= YOUR ASSIGNMENT =
What you return must be every line from the beginning of the data through the line holding "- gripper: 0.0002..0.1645", unchanged.

= MATERIAL TO PROCESS =
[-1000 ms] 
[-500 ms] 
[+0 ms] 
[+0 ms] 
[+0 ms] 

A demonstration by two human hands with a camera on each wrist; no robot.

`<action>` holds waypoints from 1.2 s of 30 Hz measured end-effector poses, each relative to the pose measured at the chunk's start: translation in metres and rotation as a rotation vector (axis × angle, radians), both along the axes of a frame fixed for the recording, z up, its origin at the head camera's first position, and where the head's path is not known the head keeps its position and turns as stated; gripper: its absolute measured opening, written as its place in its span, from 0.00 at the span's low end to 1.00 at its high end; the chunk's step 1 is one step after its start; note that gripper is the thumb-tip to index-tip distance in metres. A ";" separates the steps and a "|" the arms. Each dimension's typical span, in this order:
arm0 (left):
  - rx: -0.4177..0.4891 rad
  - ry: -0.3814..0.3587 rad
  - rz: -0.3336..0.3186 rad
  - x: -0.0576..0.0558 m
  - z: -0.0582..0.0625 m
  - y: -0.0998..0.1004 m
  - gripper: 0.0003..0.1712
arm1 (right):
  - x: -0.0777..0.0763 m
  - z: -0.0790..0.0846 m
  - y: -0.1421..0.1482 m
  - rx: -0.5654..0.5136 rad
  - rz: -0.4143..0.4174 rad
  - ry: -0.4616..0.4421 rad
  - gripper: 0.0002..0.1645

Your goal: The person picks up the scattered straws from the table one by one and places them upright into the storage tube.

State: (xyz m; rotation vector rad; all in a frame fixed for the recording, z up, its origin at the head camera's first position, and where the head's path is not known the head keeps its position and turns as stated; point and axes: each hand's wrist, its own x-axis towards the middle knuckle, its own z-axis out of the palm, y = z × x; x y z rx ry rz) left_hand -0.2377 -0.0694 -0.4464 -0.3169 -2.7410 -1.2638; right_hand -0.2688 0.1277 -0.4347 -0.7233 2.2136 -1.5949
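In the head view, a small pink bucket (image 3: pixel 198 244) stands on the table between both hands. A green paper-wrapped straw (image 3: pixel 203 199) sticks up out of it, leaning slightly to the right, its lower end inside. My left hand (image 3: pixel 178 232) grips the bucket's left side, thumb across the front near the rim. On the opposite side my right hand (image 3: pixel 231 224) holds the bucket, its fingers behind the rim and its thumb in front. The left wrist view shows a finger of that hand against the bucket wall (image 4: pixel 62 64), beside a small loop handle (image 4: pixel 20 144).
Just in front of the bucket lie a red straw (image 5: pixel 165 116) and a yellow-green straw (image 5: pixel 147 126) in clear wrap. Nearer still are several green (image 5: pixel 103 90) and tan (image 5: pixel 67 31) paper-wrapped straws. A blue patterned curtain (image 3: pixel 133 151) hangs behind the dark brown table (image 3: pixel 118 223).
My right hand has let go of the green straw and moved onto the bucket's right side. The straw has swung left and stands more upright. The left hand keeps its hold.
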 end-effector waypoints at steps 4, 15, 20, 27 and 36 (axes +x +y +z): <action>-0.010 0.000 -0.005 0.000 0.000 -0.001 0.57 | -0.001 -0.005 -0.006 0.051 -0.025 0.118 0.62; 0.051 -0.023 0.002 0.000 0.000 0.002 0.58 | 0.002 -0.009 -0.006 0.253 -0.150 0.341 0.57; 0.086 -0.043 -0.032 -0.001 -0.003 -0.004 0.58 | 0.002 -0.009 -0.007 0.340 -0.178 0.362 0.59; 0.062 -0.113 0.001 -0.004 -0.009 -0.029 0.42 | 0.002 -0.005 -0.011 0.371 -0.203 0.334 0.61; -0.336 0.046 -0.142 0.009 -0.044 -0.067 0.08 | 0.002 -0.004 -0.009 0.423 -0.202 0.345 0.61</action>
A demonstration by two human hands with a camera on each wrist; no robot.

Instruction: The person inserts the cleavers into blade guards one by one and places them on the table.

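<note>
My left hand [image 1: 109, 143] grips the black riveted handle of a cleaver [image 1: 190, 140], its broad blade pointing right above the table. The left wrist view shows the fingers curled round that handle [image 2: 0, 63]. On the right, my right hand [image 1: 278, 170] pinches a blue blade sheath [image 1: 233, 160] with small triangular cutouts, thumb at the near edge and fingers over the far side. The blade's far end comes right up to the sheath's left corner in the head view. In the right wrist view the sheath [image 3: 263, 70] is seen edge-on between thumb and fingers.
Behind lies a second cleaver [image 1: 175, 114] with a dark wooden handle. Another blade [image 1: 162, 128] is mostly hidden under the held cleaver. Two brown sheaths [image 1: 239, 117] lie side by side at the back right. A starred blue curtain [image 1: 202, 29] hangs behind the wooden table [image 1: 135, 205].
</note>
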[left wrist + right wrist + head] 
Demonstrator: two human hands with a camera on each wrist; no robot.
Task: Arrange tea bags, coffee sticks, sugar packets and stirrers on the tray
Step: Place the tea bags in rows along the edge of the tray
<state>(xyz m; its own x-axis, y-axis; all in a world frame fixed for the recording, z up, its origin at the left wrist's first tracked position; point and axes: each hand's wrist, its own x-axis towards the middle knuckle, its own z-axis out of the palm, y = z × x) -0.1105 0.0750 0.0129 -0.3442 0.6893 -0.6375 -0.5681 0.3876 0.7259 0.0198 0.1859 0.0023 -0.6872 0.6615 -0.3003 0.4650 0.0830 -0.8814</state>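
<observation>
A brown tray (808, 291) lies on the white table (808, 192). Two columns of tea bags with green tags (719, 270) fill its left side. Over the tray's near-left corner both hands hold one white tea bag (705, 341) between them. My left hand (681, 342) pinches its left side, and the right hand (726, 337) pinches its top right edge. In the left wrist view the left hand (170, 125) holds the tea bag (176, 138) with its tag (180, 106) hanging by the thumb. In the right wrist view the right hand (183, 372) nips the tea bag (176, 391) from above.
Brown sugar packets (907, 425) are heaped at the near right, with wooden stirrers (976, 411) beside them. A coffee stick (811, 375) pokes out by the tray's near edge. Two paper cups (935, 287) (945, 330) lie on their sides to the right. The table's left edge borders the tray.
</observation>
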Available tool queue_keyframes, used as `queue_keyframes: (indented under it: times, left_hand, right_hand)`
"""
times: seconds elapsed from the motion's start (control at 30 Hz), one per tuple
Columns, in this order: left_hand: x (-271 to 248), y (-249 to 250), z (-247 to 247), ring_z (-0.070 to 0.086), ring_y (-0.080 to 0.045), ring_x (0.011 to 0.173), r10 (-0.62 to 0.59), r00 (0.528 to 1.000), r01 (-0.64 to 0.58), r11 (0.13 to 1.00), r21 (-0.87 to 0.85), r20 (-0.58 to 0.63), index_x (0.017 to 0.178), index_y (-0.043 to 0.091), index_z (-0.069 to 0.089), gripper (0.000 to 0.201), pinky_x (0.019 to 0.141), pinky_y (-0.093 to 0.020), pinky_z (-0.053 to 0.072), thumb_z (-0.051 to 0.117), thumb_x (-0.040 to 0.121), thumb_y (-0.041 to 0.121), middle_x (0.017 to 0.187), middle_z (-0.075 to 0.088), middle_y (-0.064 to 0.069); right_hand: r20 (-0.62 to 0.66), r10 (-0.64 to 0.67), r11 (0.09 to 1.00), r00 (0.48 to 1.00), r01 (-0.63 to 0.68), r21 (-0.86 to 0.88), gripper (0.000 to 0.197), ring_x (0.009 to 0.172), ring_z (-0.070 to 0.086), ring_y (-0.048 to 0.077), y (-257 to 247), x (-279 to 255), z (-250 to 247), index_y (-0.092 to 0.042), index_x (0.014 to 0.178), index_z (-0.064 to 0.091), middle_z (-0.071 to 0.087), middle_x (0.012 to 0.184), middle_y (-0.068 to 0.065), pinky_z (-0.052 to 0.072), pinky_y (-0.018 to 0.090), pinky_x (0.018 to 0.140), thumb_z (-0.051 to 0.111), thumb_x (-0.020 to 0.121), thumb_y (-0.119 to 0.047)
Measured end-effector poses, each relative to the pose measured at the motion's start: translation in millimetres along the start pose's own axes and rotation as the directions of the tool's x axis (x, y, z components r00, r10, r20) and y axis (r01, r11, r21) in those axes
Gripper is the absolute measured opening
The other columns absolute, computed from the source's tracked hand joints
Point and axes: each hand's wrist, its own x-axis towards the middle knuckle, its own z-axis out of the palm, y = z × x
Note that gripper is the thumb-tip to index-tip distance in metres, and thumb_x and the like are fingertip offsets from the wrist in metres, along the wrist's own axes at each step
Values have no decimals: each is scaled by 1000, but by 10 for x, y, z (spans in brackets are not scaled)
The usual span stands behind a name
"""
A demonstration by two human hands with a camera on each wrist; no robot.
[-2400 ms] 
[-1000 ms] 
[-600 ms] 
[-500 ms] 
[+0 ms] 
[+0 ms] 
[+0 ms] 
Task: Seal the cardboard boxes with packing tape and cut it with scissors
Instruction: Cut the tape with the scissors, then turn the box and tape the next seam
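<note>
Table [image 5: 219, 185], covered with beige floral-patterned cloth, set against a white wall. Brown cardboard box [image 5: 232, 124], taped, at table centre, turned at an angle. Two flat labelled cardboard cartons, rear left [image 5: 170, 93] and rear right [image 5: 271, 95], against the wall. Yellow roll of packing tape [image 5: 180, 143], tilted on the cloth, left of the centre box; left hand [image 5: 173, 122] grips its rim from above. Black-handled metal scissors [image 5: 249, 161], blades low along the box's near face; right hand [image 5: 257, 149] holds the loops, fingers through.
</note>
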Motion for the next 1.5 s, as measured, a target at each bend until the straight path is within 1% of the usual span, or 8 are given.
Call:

= SOLVED EXERCISE =
[-1000 ms] 
[-500 ms] 
[+0 ms] 
[+0 ms] 
[+0 ms] 

A demonstration by two human hands with a camera on each wrist; no robot.

`<action>` holds waypoints from 1.2 s of 30 Hz measured end-effector poses, each relative to the pose measured at the chunk's start: translation in metres and rotation as a rotation vector (axis × angle, radians), both along the axes of a frame fixed for the recording, z up, its origin at the head camera's first position, and where the head's path is not known the head keeps its position and turns as stated; gripper: its absolute measured opening, written as its place in its span, from 0.00 at the span's low end to 1.00 at its high end; the chunk's step 1 is one step after its start; note that gripper is the thumb-tip to index-tip distance in metres. A ";" separates the steps and a "|" the arms. Each dimension's typical span, in this order:
arm0 (left):
  - rx: -0.4177..0.4891 rad
  - ry: -0.3814..0.3587 rad
  - rz: -0.3336..0.3186 rad
  - x: -0.0576..0.0558 m
  - z: -0.0582..0.0625 m
  - y: -0.0998..0.1004 m
  - gripper: 0.0003..0.1712
arm1 (right):
  - x: -0.0777..0.0763 m
  - z: -0.0790..0.0846 m
  - y: -0.1421..0.1482 m
  - rx: -0.5654..0.5136 rad
  - rz: -0.4143..0.4174 rad
  - ry: -0.4616..0.4421 rad
  - gripper: 0.0002..0.1645

No further output remains.